• TASK GOAL: Where the listing below has a line with "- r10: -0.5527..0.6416", write out exactly that line and every line after it, stopping after the line with "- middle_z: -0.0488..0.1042".

==================================================

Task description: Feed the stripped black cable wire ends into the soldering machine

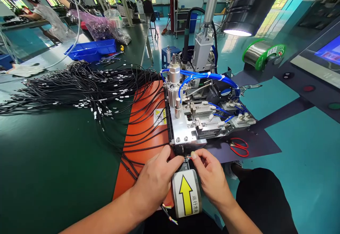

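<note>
At the bench's point(53, 163) near edge, both hands, left point(155, 179) and right point(212, 177), pinched thin coloured wires point(189, 155) against the machine's point(196, 120) front; open green surface lay leftward.

Green bench point(53, 163) — black cable bundle point(79, 85), orange mat point(140, 135), blue tray point(91, 50), soldering machine point(196, 113).

Head camera looks forward and down, close over the workbench point(53, 163).
</note>
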The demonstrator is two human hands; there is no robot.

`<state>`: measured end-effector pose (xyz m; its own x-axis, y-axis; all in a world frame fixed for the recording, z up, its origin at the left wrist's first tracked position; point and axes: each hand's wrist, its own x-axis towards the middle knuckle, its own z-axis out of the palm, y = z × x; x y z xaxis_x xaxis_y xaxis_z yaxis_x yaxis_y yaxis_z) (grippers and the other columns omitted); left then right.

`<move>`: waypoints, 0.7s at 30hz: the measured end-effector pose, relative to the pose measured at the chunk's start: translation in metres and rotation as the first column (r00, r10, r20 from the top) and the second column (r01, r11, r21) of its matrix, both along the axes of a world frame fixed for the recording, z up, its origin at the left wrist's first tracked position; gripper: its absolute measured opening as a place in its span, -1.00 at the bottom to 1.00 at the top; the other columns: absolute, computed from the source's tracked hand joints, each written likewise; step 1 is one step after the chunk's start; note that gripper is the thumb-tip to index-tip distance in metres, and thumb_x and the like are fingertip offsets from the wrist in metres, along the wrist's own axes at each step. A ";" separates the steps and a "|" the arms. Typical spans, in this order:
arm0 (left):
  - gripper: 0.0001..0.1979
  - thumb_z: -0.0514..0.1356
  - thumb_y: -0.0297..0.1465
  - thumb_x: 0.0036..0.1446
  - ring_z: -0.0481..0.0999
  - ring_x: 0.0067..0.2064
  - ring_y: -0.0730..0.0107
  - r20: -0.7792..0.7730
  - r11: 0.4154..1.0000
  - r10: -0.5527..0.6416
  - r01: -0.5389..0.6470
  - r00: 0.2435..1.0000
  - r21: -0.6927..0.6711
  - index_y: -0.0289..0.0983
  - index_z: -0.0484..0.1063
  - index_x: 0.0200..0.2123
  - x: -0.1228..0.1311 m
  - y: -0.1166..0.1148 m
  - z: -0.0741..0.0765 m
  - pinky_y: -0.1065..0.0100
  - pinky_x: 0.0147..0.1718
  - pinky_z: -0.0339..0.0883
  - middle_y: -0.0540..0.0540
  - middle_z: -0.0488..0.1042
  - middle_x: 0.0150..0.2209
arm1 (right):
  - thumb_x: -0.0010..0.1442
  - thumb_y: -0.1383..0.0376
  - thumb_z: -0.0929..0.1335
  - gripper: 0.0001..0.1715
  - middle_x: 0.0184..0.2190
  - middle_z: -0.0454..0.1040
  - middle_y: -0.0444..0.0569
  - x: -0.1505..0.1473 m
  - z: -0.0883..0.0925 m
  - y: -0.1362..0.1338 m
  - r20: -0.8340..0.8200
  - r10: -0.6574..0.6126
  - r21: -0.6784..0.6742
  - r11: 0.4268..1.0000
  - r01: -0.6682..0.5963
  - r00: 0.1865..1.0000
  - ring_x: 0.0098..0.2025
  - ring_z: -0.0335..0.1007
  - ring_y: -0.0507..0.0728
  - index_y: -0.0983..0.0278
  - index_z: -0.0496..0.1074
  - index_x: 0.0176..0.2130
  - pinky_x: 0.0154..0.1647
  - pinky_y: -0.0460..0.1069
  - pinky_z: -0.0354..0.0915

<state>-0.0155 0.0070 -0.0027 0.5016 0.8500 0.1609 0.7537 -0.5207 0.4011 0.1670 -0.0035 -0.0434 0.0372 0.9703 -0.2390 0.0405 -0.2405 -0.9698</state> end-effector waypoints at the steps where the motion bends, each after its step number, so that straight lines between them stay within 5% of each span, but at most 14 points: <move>1: -0.71 0.01 -0.53 0.29 0.36 -0.35 0.27 -0.006 1.000 -0.002 0.002 1.000 0.000 -0.20 0.50 -0.11 0.000 0.000 0.000 0.34 -0.42 0.30 -0.10 0.28 -0.27 | 0.31 -0.05 0.32 -0.56 -0.45 0.35 -0.13 0.001 0.001 0.000 -0.023 0.005 -0.013 1.000 -0.006 1.000 -0.43 0.19 0.05 0.26 0.42 -0.30 -0.44 -0.07 0.18; 13: -0.78 0.13 -0.50 0.25 0.38 -0.36 0.30 -0.038 0.999 0.009 -0.011 0.999 -0.047 -0.18 0.51 -0.10 0.002 0.000 0.002 0.36 -0.43 0.28 -0.07 0.27 -0.28 | 0.29 -0.02 0.34 -0.60 -0.44 0.33 -0.14 0.006 0.021 -0.007 0.167 0.036 -0.011 0.999 -0.035 0.985 -0.42 0.22 0.07 0.23 0.44 -0.35 -0.43 -0.07 0.18; 21: -0.75 0.12 -0.51 0.25 0.40 -0.33 0.29 -0.023 0.998 0.015 -0.016 1.000 -0.056 -0.16 0.50 -0.09 0.001 0.000 -0.001 0.35 -0.39 0.31 -0.08 0.29 -0.26 | 0.40 0.16 0.27 -0.73 -0.36 0.35 -0.13 0.012 0.012 -0.005 0.341 0.055 0.210 0.969 -0.133 0.938 -0.33 0.30 0.08 0.20 0.39 -0.32 -0.32 -0.04 0.22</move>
<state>-0.0145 0.0072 -0.0038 0.4910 0.8652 0.1014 0.7708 -0.4857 0.4122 0.1792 -0.0085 -0.0312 -0.0183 0.9998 -0.0024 0.3794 0.0047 -0.9252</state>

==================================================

• REPLY TO THE EXERCISE:
  - r10: -0.5527..0.6416
  - r01: -0.5389..0.6470
  - r00: 0.2435..1.0000
  - r21: -0.6927..0.6711
  - index_y: -0.0289..0.0983
  - index_z: -0.0484..0.1063
  - index_x: 0.0200..0.2123
  - x: -0.1228..0.1311 m
  - y: -0.1166..0.1148 m
  - z: -0.0741..0.0765 m
  - pinky_y: -0.1065..0.0100
  - pinky_x: 0.0147..0.1718
  - pinky_z: -0.0339..0.0883
  - middle_y: -0.0540..0.0540
  - middle_z: -0.0488..0.1042

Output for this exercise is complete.